Let's look at an example of incremental cache loading. If the following MDX is run against a cold cache:
SELECT
{[Customers].[All Customers].[USA].[CA],
[Customers].[All Customers].[USA].[WA]} ON ROWS,
{[Measures].[Unit Sales]} ON COLUMNS
FROM [Sales]
The SQL below will be executed to load up the measures for the two states requested:
Segment.load: executing sql [
select "time_by_day"."the_year" as "c0", "customer"."state_province" as "c1", sum("sales_fact_1997"."unit_sales") as "m0"
from "time_by_day" as "time_by_day", "sales_fact_1997" as "sales_fact_1997", "customer" as "customer"
where "sales_fact_1997"."time_id" = "time_by_day"."time_id"
and "time_by_day"."the_year" = 1997 and
"sales_fact_1997"."customer_id" = "customer"."customer_id"
and "customer"."state_province" in ('CA', 'WA')

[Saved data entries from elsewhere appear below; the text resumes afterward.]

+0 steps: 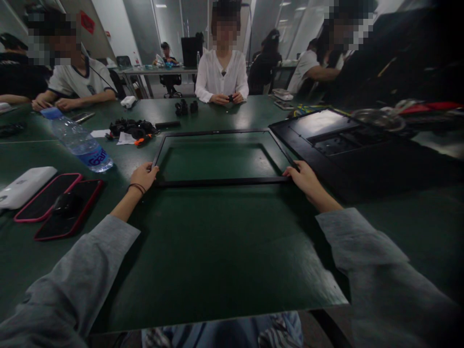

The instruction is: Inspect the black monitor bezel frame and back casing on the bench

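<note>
A thin black rectangular screen bezel (221, 182), with nothing inside its frame, is held just over the green table (224, 251). My left hand (143, 176) grips its near left corner, the thumb on top and the other fingers partly hidden. Around the near right corner my right hand (303, 178) is closed in the same way. Through the opening the tabletop shows. To the right of the bezel lies a larger black panel (366, 164), perhaps part of a screen housing, with recesses and a shiny patch.
Left of me are a tilted water bottle (81, 142), a white device (27, 186), and two red-edged phones (78, 212), one with a black mouse-like object (67, 203) on it. Black parts (132, 128) lie beyond. A person in white (222, 75) sits opposite; others sit around.
</note>
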Action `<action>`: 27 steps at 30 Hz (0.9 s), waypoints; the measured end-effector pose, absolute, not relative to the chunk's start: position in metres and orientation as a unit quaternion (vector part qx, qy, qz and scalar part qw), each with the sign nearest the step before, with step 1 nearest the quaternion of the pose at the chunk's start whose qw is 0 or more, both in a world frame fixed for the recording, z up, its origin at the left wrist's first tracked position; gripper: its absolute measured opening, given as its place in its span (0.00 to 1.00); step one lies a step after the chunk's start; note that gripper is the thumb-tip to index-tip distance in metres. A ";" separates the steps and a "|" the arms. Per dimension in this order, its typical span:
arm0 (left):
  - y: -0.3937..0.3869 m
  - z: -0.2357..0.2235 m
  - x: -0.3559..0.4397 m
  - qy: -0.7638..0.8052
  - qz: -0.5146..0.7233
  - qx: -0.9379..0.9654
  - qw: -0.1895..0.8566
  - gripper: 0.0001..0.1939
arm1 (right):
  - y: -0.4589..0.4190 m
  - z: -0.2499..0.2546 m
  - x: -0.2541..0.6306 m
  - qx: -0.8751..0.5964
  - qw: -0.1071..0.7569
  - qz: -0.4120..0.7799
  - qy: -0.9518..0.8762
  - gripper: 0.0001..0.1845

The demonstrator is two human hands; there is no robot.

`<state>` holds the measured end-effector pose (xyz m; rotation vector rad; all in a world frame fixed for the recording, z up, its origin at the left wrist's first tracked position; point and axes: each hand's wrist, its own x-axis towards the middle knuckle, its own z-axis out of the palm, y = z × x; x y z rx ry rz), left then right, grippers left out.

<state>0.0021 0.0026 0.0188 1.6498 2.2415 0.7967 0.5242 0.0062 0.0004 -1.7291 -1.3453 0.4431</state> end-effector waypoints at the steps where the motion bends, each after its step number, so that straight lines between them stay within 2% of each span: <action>1: 0.003 0.019 0.002 0.768 0.273 0.566 0.121 0.21 | 0.003 0.004 0.520 -0.697 0.444 0.177 -0.535 0.07; 10: 0.004 0.018 0.000 0.770 0.273 0.564 0.121 0.21 | -0.015 0.028 0.499 -0.689 0.459 0.188 -0.529 0.07; 21: 0.003 0.019 0.002 0.767 0.271 0.568 0.127 0.21 | 0.013 -0.010 0.535 -0.697 0.413 0.170 -0.561 0.06; 27: 0.002 0.020 0.002 0.773 0.265 0.563 0.122 0.21 | 0.008 -0.004 0.528 -0.704 0.420 0.175 -0.545 0.09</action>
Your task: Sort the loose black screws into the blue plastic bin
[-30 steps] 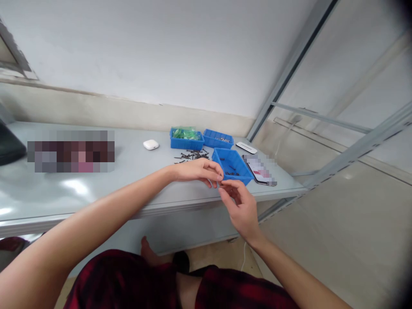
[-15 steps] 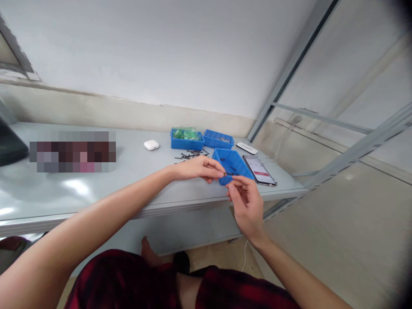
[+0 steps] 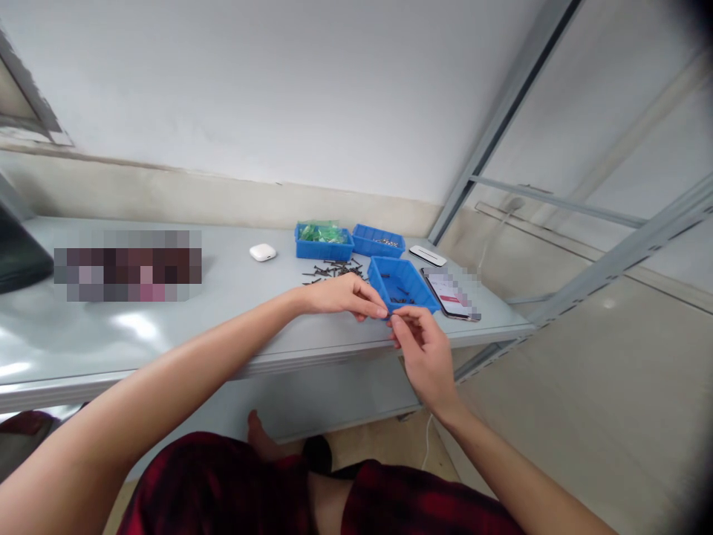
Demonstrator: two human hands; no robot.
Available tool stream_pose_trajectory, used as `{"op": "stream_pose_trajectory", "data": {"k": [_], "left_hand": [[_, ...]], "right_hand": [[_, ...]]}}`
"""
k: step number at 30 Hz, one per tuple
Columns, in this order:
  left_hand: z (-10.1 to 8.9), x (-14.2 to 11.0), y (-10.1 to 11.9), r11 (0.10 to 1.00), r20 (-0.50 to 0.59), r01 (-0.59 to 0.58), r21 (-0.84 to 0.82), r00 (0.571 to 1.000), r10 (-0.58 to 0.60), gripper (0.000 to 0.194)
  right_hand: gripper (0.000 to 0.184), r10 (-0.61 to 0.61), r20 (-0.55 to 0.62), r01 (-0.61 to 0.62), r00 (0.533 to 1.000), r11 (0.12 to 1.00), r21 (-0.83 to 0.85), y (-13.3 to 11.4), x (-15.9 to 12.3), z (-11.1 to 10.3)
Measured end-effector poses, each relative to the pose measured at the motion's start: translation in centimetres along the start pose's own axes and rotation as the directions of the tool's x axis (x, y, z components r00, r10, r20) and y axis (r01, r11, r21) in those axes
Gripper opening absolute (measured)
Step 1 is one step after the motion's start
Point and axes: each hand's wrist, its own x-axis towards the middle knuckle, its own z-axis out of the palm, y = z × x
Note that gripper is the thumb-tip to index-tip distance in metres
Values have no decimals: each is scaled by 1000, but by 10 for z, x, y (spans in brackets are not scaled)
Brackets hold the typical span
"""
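My left hand [image 3: 350, 296] and my right hand [image 3: 423, 349] meet fingertip to fingertip over the near edge of a blue bin [image 3: 402, 281]. Both pinch. Between the left fingertips is a small dark piece that looks like a screw, now mostly hidden. What my right thumb and forefinger grip is too small to make out. Several dark screws [image 3: 402, 301] lie inside the bin. A pile of loose dark screws [image 3: 337, 269] is spread on the grey shelf just beyond my left hand.
Behind stand a blue bin [image 3: 323, 247] of green plastic bags and another blue bin [image 3: 379, 240] with small shiny parts. A phone [image 3: 452, 293] and a flat white device [image 3: 428, 256] lie right. A white earbud case [image 3: 263, 253] sits left. A metal upright [image 3: 501, 134] rises at right.
Half a second ago my hands were slightly apart, with a dark piece showing at the left fingertips. My right fingertips have since come back against the left ones. The bins have stayed put.
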Motion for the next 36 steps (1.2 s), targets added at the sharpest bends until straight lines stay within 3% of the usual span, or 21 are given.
{"op": "stream_pose_trajectory", "data": {"k": [7, 13, 20, 22, 25, 28, 31, 36], "left_hand": [[-2, 0, 0, 1000, -30, 2, -18, 1000, -3, 25], [-5, 2, -5, 996, -90, -73, 45, 993, 77, 25], [-3, 3, -6, 991, -108, -83, 103, 990, 94, 32], [-6, 3, -6, 980, -165, -94, 175, 979, 123, 36], [-17, 3, -13, 901, -320, -56, 430, 924, 210, 43], [-33, 3, -25, 687, -364, 91, 721, 893, 265, 38], [-46, 0, -32, 568, -312, 133, 812, 922, 230, 36], [-52, -5, -34, 555, -221, 110, 824, 966, 137, 28]], "right_hand": [[20, 4, -65, -3, 998, 1000, 17, 0, 4, -2], [20, -9, -54, 10, 998, 1000, 12, -2, 3, -1], [22, -8, -63, 7, 998, 1000, -26, 0, 5, -2], [22, -18, -76, 14, 997, 999, -42, 0, 5, -3], [22, -57, -104, 47, 993, 995, -91, -2, 6, -7], [22, -156, -161, 121, 975, 971, -206, -3, 12, -15], [24, -251, -199, 169, 947, 920, -355, 1, 24, -23], [24, -315, -105, 220, 943, 831, -511, 18, 36, -28]]}}
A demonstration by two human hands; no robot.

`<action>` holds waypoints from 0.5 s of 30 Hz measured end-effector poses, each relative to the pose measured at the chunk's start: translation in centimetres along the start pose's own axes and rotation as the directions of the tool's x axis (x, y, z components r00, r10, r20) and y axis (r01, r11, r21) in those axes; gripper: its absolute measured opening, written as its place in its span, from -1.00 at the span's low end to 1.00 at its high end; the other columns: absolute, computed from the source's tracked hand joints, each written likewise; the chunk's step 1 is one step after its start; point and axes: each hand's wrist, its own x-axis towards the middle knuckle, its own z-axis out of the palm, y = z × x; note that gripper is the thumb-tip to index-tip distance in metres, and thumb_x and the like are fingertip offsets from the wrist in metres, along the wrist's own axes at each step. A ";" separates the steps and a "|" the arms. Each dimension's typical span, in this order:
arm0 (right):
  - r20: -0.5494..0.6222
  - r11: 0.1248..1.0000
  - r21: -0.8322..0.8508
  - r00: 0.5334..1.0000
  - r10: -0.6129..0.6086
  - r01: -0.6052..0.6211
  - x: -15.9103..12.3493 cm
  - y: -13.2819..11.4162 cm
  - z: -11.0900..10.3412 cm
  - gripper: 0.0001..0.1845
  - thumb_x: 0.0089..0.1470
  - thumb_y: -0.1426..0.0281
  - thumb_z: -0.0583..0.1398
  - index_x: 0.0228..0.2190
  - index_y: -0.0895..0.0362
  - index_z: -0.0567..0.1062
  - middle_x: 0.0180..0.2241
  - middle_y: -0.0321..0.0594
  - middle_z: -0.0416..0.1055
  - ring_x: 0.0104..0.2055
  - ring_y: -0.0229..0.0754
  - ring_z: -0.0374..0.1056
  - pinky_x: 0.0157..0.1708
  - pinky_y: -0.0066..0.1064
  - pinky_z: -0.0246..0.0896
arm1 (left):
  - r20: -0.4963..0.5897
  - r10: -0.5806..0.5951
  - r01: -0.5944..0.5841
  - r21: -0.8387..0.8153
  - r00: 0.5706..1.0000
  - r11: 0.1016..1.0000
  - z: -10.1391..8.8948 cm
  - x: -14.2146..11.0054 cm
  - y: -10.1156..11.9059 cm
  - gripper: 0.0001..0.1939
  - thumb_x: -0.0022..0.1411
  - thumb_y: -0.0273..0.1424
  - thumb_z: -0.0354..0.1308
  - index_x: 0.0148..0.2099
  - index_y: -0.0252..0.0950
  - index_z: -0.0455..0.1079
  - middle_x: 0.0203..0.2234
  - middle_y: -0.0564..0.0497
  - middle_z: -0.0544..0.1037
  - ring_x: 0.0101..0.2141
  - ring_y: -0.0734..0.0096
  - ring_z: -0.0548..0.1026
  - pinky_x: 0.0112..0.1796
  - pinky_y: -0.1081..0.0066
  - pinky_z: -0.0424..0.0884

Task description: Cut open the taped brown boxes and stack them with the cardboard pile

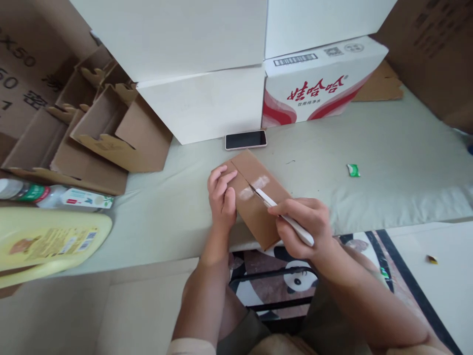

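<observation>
— Knees and a panda mat (295, 281) sit closest to us; past them, what are the hands doing?

— Left hand (221, 197) lies flat on the small box (254, 202), fingers spread and unclenched, pressing rather than gripping, I'd say to keep it from sliding. Right hand (306, 224) is closed round a white cutter (283, 217), its tip at the taped seam where the flaps meet.

— Where's the box?

— At the near edge of the table (388, 162), just in front of a phone (246, 140).

— Anything inside it?

— Can't tell; the flaps are shut. Folded cartons (96, 133) at the left stand open and look empty. White boxes (199, 69) behind are closed, like the red-printed one (318, 84). Bottles (51, 217) lie at the far left.
</observation>
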 end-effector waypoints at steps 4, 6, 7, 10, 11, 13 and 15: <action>-0.060 0.997 0.006 0.995 -0.078 0.078 -0.2 0.7 0.0 -0.80 0.02 0.57 0.12 -0.36 0.05 0.45 -0.63 -0.40 0.36 -0.68 -0.32 0.17 -0.61 -0.42 0.11 | -0.006 0.014 -0.014 0.005 1.000 1.000 0.1 0.1 0.1 -0.58 0.43 -0.30 -0.08 0.12 -0.24 0.54 0.20 -0.18 0.47 0.24 0.08 0.42 0.32 0.02 0.31; -0.078 0.994 0.022 0.991 -0.104 0.106 -0.4 1.0 -0.2 -0.79 0.02 0.58 0.12 -0.36 0.05 0.45 -0.62 -0.39 0.36 -0.67 -0.31 0.19 -0.59 -0.41 0.12 | -0.021 0.017 -0.017 0.016 1.000 1.000 0.1 0.1 0.1 -0.58 0.42 -0.32 -0.07 0.11 -0.24 0.55 0.18 -0.17 0.48 0.23 0.09 0.43 0.31 0.03 0.33; -0.084 0.993 0.038 0.991 -0.107 0.110 -0.5 1.1 -0.3 -0.79 0.01 0.58 0.12 -0.36 0.05 0.46 -0.63 -0.39 0.36 -0.67 -0.30 0.19 -0.59 -0.40 0.12 | -0.030 0.018 -0.017 0.017 0.999 1.000 0.1 0.1 0.2 -0.58 0.41 -0.32 -0.07 0.10 -0.24 0.55 0.18 -0.17 0.48 0.23 0.09 0.43 0.30 0.03 0.33; -0.108 0.989 0.074 0.987 -0.120 0.128 -0.6 1.1 -0.6 -0.77 -0.03 0.59 0.13 -0.37 0.05 0.48 -0.64 -0.38 0.32 -0.68 -0.28 0.18 -0.60 -0.37 0.08 | -0.046 0.004 -0.003 0.019 0.999 1.000 0.0 0.1 0.1 -0.57 0.41 -0.32 -0.08 0.09 -0.24 0.56 0.16 -0.17 0.50 0.22 0.09 0.44 0.30 0.03 0.33; -0.107 0.989 0.076 0.987 -0.122 0.130 -0.6 1.0 -0.7 -0.76 -0.04 0.60 0.12 -0.37 0.05 0.49 -0.65 -0.38 0.31 -0.68 -0.27 0.17 -0.60 -0.36 0.07 | -0.048 -0.001 0.001 0.017 0.999 1.000 0.0 0.1 0.0 -0.57 0.41 -0.31 -0.09 0.09 -0.23 0.56 0.16 -0.16 0.50 0.22 0.08 0.44 0.31 0.03 0.32; -0.094 0.988 0.074 0.987 -0.127 0.134 -0.6 0.7 -1.1 -0.74 -0.05 0.62 0.12 -0.37 0.06 0.50 -0.65 -0.38 0.29 -0.68 -0.27 0.15 -0.61 -0.35 0.05 | -0.058 -0.001 0.002 0.006 0.998 1.000 -0.1 0.1 -0.1 -0.56 0.42 -0.28 -0.09 0.09 -0.23 0.57 0.14 -0.16 0.51 0.21 0.08 0.45 0.31 0.03 0.32; -0.081 0.985 0.091 0.987 -0.141 0.148 -0.8 0.1 -1.8 -0.72 -0.04 0.63 0.11 -0.37 0.06 0.50 -0.64 -0.37 0.26 -0.68 -0.26 0.13 -0.61 -0.33 0.02 | -0.073 0.003 -0.004 -0.012 0.997 1.000 -0.1 0.0 -0.3 -0.56 0.44 -0.23 -0.08 0.09 -0.23 0.57 0.14 -0.17 0.51 0.21 0.07 0.45 0.30 0.04 0.33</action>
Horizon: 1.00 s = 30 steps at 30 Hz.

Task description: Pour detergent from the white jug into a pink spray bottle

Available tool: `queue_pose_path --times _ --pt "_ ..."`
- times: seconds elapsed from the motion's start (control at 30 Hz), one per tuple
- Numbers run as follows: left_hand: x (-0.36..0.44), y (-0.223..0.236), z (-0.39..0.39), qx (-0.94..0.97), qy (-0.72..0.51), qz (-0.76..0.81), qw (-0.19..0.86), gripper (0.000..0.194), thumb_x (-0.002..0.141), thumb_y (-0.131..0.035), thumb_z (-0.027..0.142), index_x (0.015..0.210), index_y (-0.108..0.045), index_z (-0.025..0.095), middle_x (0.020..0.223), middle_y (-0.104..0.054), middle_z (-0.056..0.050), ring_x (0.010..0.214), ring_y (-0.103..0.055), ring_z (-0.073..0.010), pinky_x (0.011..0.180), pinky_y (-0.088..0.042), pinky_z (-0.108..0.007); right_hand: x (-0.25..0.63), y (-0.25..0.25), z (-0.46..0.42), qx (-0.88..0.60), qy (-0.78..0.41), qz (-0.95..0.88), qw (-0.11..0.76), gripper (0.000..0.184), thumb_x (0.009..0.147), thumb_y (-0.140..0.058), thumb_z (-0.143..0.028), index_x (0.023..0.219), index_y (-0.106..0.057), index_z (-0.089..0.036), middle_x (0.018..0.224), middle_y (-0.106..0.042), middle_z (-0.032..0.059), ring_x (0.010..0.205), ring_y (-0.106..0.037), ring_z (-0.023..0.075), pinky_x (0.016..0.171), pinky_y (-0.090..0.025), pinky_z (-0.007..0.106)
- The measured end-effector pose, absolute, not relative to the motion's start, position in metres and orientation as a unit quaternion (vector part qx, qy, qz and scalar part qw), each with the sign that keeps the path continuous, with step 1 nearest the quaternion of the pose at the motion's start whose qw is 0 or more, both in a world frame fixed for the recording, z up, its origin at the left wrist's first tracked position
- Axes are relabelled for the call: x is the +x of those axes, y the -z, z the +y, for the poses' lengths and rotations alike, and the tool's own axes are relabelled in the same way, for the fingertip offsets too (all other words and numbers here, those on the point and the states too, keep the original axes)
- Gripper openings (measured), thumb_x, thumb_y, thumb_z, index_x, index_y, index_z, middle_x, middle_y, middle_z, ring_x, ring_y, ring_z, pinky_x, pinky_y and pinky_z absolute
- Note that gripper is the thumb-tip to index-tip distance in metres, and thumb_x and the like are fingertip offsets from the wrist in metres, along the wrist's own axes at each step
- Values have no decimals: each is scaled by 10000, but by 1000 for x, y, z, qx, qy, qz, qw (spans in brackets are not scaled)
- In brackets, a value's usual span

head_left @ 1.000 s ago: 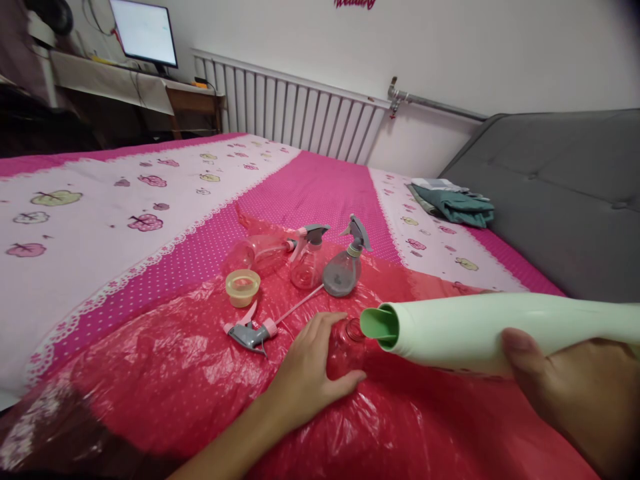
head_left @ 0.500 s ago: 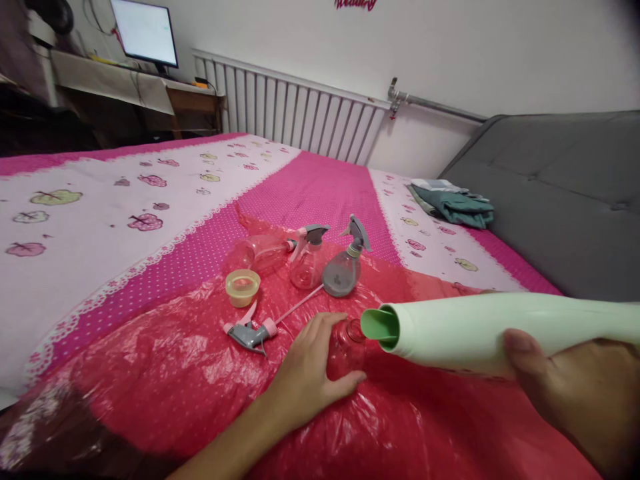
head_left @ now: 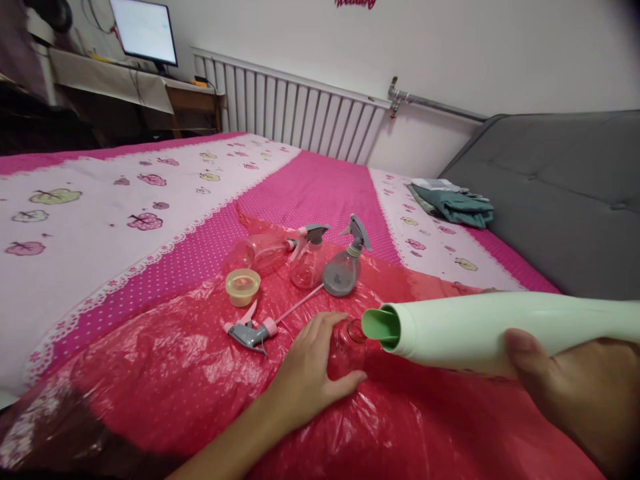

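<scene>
My left hand (head_left: 315,367) is wrapped round a clear open-topped bottle (head_left: 346,353) standing on red plastic sheeting (head_left: 190,393). In my right hand (head_left: 565,387) is a large pale green bottle (head_left: 460,327), tipped onto its side. Its green pouring spout (head_left: 380,325) reaches close to the clear bottle's mouth; I cannot make out any liquid between them. A loose grey and pink spray head (head_left: 250,333) with a long tube lies left of my left hand. Behind are a clear spray bottle (head_left: 307,267) and a grey spray bottle (head_left: 342,272), both upright.
A yellowish round cap (head_left: 243,288) sits on the sheeting, with another clear spray bottle (head_left: 265,252) lying behind it. Folded clothes (head_left: 455,203) rest by the grey headboard (head_left: 560,180). A radiator (head_left: 295,110) runs along the wall past the bed (head_left: 330,187).
</scene>
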<state>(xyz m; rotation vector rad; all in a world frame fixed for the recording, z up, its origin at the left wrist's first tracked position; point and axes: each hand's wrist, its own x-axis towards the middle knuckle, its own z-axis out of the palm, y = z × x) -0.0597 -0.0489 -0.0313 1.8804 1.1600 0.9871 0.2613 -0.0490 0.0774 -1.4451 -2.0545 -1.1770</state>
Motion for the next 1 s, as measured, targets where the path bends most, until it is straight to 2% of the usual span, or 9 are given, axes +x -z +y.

group by "time_by_day"."the_year", "customer"."state_province"],
exec 2360 ms, exec+fetch 2362 ms, 2 rows
Now suppose the following MDX is executed against the warmed-up cache:
SELECT
[Customers].[All Customers].[USA].children ON ROWS,
{[Measures].[Unit Sales]} ON COLUMNS
FROM [Sales]
The SQL below will be executed to fetch the measure for the remaining child state of USA (Oregon); Mondrian will cache that result and return it together with the already-cached results for the other two states. This behavior can be a bit surprising at first, because Oregon is never mentioned in either of the MDX queries. Mondrian figures it out by reading the members for the dimension separately from the facts (as described in the next section on member caching).
Segment.load: executing sql [
select "time_by_day"."the_year" as "c0", "customer"."state_province" as "c1", sum("sales_fact_1997"."unit_sales") as "m0"
from "time_by_day" as "time_by_day", "sales_fact_1997" as "sales_fact_1997", "customer" as "customer"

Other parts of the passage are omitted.